Значит ты, Гришенька, решил, наконец, открыть ребенку глаза? Значит, ты решил разоблачить чужую тетю, обманом втершуюся ребенку в доверие? Значит ты, папочка, захотел, чтобы твоя дочь узнала правду?
Ну, что ж… Пусть будет так!
Узнайте же тогда ВСЮ правду — и ты. и она!
ТЫ ТОЖЕ НЕ ОТЕЦ ЕЙ, ГРИША.
И тут я точно налетела с разбегу на каменную стену. И остановилась.
Нет… Нет… Нет…
Холодными черными каплями в плавящийся от ненависти мозг — Нет! Нет! Нет! Не-е-ет!
Я ничего не скажу.
Пускай у девочки будет хотя бы отец.
А я… Меня уже нет. Считайте, что я умерла.
Остывало кипящее сознание, сгущалось, твердело. Тяжелая. свинцовая, угрюмая мысль медленно опускалось на дно.
Ничего страшного не случилось. В конце концов, ты ни в чем не виноват, Гриша. И мстить не за что. (Разве можно мстить за нелюбовь?) Тем более, что удар, который я хотела нанести тебе, в первую очередь обрушится на девочку. Пусть я не могу больше оберегать ее своей любовью, но уберечь ее от своей ненависти я пока еще в состоянии.
Я больше не вернусь к вам.
Там в прихожей остался чемодан с подарками. Кукла, маленький зайчонок с пуговичными глазками, два нарядных платьица, смешная кепочка с козырьком… Колготки, туфельки, маечки… Конфеты, книжки с картинками… А тебе, Гриша, я купила пуховый свитер и еще… много чего. Все там, разберетесь.
Ничего. Ничего. Ничего страшного…
По-другому и быть не могло. Разве я имею право быть счастливой после того, что случилось с Люсей?
Я пыталась, Гриша, заменить ее — тебе и Милочке. Стать ею — для вас. Но вы оба заметили подмену. И все мои старания были напрасны.
Никто никого не может заменить…
Я — как древнегреческий царь Мидас, только он обращал все в золото, а я — в камень.
Как мне избавиться от этого проклятия? Как?
Время не повернешь вспять. Ничего не изменишь в прошлом. Ничего не исправишь…
Трое подонков девять лет назад мимоходом убили Люсю, сделали несчастным Гришу. растоптали мою жизнь. И ушли, как ни в чем не бывало.

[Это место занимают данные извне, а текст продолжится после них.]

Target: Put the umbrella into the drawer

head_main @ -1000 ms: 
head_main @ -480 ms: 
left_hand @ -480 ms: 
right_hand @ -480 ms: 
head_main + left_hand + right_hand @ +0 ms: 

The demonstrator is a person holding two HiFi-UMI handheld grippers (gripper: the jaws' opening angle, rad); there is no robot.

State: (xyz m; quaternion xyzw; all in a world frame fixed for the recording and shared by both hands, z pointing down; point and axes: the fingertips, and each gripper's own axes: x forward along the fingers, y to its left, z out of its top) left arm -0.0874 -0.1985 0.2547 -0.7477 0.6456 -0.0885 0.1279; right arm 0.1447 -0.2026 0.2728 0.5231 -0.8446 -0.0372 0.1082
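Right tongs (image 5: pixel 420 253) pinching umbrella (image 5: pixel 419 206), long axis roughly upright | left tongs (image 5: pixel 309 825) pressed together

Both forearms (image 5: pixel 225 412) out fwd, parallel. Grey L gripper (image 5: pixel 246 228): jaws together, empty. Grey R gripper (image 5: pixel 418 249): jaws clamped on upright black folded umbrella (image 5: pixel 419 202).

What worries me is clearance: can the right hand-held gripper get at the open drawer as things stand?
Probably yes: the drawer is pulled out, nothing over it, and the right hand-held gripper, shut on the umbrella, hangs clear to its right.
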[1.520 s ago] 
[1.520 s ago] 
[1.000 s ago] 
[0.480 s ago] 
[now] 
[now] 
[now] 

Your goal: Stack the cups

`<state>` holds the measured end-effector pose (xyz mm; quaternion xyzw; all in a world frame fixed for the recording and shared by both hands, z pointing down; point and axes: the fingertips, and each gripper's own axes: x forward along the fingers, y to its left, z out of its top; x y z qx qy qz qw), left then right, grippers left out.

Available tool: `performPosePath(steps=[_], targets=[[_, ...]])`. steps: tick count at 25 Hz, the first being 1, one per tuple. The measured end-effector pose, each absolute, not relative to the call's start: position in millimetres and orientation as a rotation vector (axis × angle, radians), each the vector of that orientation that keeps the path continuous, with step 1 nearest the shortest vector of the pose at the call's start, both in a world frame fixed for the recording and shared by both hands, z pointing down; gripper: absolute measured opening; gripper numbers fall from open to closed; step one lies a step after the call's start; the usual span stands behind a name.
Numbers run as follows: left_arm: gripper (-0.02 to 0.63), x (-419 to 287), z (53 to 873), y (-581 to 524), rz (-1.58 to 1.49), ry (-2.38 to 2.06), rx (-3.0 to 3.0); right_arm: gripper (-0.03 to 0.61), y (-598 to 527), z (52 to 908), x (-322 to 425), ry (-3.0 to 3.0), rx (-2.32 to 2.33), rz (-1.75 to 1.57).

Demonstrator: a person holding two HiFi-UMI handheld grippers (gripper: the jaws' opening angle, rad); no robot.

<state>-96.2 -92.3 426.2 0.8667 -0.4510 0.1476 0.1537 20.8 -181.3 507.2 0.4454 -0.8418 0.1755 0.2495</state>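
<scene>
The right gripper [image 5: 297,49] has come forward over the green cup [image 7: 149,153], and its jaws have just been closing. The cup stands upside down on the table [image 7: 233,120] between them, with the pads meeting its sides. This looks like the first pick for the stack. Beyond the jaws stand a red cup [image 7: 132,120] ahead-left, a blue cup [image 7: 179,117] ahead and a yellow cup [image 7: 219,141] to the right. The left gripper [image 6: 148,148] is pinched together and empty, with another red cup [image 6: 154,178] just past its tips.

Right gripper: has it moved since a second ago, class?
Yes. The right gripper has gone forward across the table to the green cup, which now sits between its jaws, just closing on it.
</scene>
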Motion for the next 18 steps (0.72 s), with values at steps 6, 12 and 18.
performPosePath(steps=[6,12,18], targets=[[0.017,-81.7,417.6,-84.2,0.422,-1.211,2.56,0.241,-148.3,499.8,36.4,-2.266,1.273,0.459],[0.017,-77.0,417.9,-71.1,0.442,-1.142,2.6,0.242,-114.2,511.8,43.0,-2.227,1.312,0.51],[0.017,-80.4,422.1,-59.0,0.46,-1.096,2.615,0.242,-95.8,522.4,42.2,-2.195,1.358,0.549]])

И живут. Безнаказанные. Дышат, едят, спят. Смеются. Знакомятся с женщинами…
Почему я не убила их тогда?
Или… потом?
Вместо того, чтобы отомстить, уничтожить этих ублюдков, я изо всех сил пыталась спасти то, что осталось — склеить разбитое, восстановить разрушенное, оживить погибшее…
Дура я, дура…
(Как Милочка, которая, сидя на ковре, усердно строила домик из двух кубиков. Поставит, а он падает. Поставит — а он снова падает…).
Как все глупо…
Разрушенное не восстанавливается. Разбитое не склеивается. Умершие не оживают.
Никого я не сумела спасти!
Но я еще могу кое-что сделать. Раз ничто другое мне не удалось.
Я могу отомстить — тем, кто действительно виноват во всем. Если я их убью, проклятие будет снято. И я освобожусь. Навсегда.
И тогда можно начать жизнь сначала. Еще не поздно. Нужно только избавиться от воспоминаний, которые разъедают меня изнутри.